This blog is totally independent, unpaid and has only three major objectives.
The first is to inform readers of news and happenings in the e-Health domain, both here in Australia and world-wide.
The second is to provide commentary on e-Health in Australia and to foster improvement where I can.
The third is to encourage discussion of the matters raised in the blog so hopefully readers can get a balanced view of what is really happening and what successes are being achieved.
Quote Of The Year
Quotes Of The Year - Paul Shetler - "Its not Your Health Record it's a Government Record Of Your Health Information"
H. L. Mencken - "For every complex problem there is an answer that is clear, simple, and wrong."
Tuesday, August 12, 2014
It Is Looking Like Any Introduction Of A Medicare Co-Payment Will Be A Technical Nightmare!
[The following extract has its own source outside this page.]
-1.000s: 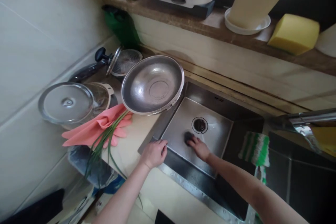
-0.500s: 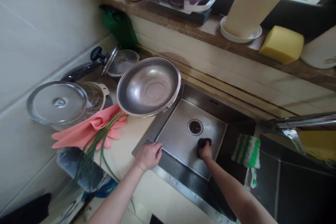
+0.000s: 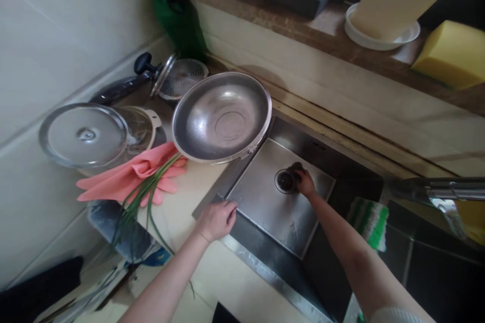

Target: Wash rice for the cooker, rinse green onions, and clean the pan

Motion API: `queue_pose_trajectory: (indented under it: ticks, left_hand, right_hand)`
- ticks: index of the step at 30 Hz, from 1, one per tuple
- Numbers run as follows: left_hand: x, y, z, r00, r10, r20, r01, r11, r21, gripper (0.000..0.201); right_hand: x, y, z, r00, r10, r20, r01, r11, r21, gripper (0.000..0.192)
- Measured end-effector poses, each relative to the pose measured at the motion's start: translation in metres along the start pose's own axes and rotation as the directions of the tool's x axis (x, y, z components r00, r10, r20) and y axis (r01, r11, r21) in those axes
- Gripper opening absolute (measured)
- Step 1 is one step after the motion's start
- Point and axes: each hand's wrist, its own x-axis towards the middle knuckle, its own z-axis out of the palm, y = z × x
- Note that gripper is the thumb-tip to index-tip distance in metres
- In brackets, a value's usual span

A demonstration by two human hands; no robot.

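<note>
Inside the steel sink [image 3: 257, 207], my right hand [image 3: 304, 181] is closed on a dark scouring pad [image 3: 296, 166], mostly covered by the fingers. The pad is at the right edge of the round drain [image 3: 285, 181]. My left hand [image 3: 216, 219] rests on the sink's near left edge, its fingers curled in with nothing visible in them. A wide steel wok [image 3: 223, 116] stands beside the sink, overlapping its back left corner. On the counter left of the sink are pink rubber gloves [image 3: 125, 176] with long green stalks [image 3: 146, 186] lying over them.
A lidded pot [image 3: 85, 133] stands on the left by the wall. A green and white striped cloth [image 3: 373, 219] hangs over the sink's right wall. At the right is the faucet [image 3: 450, 189]. A yellow sponge [image 3: 454, 53] sits on the ledge above.
My right hand has moved with the dark scouring pad toward the back of the sink, up to the drain. My left hand has stayed at the sink's edge. The view has tilted downward slightly.
</note>
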Motion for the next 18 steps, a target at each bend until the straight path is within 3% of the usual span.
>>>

I am starting to see information from DoH on just how they are hoping the still uncertain Medicare Co-Payment will work.
An article appeared on the topic here a month or so ago:
TAXPAYERS will have to pay hundreds of millions of dollars to build a centralised database for 25 million people that would update in real time to cater for the Abbott government’s proposed $7 medical co-payment scheme, IT experts say.
The government has proposed that people pay $7 each time they visit a GP, get an X-ray or a blood test from July next year. A patient who visits a doctor and needs a pathology test and an X-ray will be slugged with $21 in upfront fees.
The $7 fee is applicable to everyone except concession card holders and children under 16 who will pay for the first 10 services combined.
The controversial plan has drawn the ire of consumers and many in the healthcare fraternity who say it marks the demise of universal access to healthcare in Australia.
One of the biggest challenges with the proposal is there is no way to determine — in real time — the number of times a patient has made a co-payment.
The federal Department of Human Services, which runs Medicare, declined to say how long it would take to develop special software or a portal to provide the real-time information and how much it would cost.
Jorn Bettin of IT consultancy IBRS, said given the fragmented nature of health IT systems and the multitude of different healthcare providers, it would be “extremely hard to develop a system that reliably tracks all visits of healthcare service providers”.
“In terms of costs, the underlying platform will cost several hundred million dollars to develop and roll out. Adding a feature that tracks $7 payments is the easy part,” Mr Bettin said.
“Given recent news about government budgets and NEHTA (National E-health Transition Authority), it is questionable to what extent it is realistic to assume that such a platform will be available in a timely manner for the payment proposal to be implementable,” Mr Bettin said.
When asked how GPs, patients and the respective labs would be able to identify the number of co-paid services in real time, a DHS spokeswoman said the department was “designing the technical solution for the implementation of co-payment policy as outlined in the federal budget”.
That the delay is likely to be a problem is confirmed by this from DoH.
“It is foreseeable that there may be some delay between the date of service, the lodgement and processing of the Medicare claim. This may result in the DHS system, at a particular point in time, only recognising that 10 or less patient contributions have been charged when in fact the patient has been charged 11 or more in a calendar year (with a number of claims yet to be submitted to DHS or processed by DHS). To mitigate this situation, the claiming channels will also be enhanced so that providers have the option to declare that the provider has obtained information that provides a reasonable belief that the patient has been charged at least 10 patient contributions in the calendar year.”
The other obvious issue is just how the practice management billing systems are going to need to be modified, how much this will cost the software providers and just how much it will be given to them to fund the change.
Of course all this will be made more complicated if there are to be changes in the core Medicare and PBS systems following the EOI we noted a few days ago.
I think you can expect a lot more discussion of the potential issues.
Surely it would be simpler for all if the Senate just rejects the co-pay plan and thinks of other ways to fund the health system?
Some fundamental reform of the health system would seem to be a much better, but much harder way to proceed.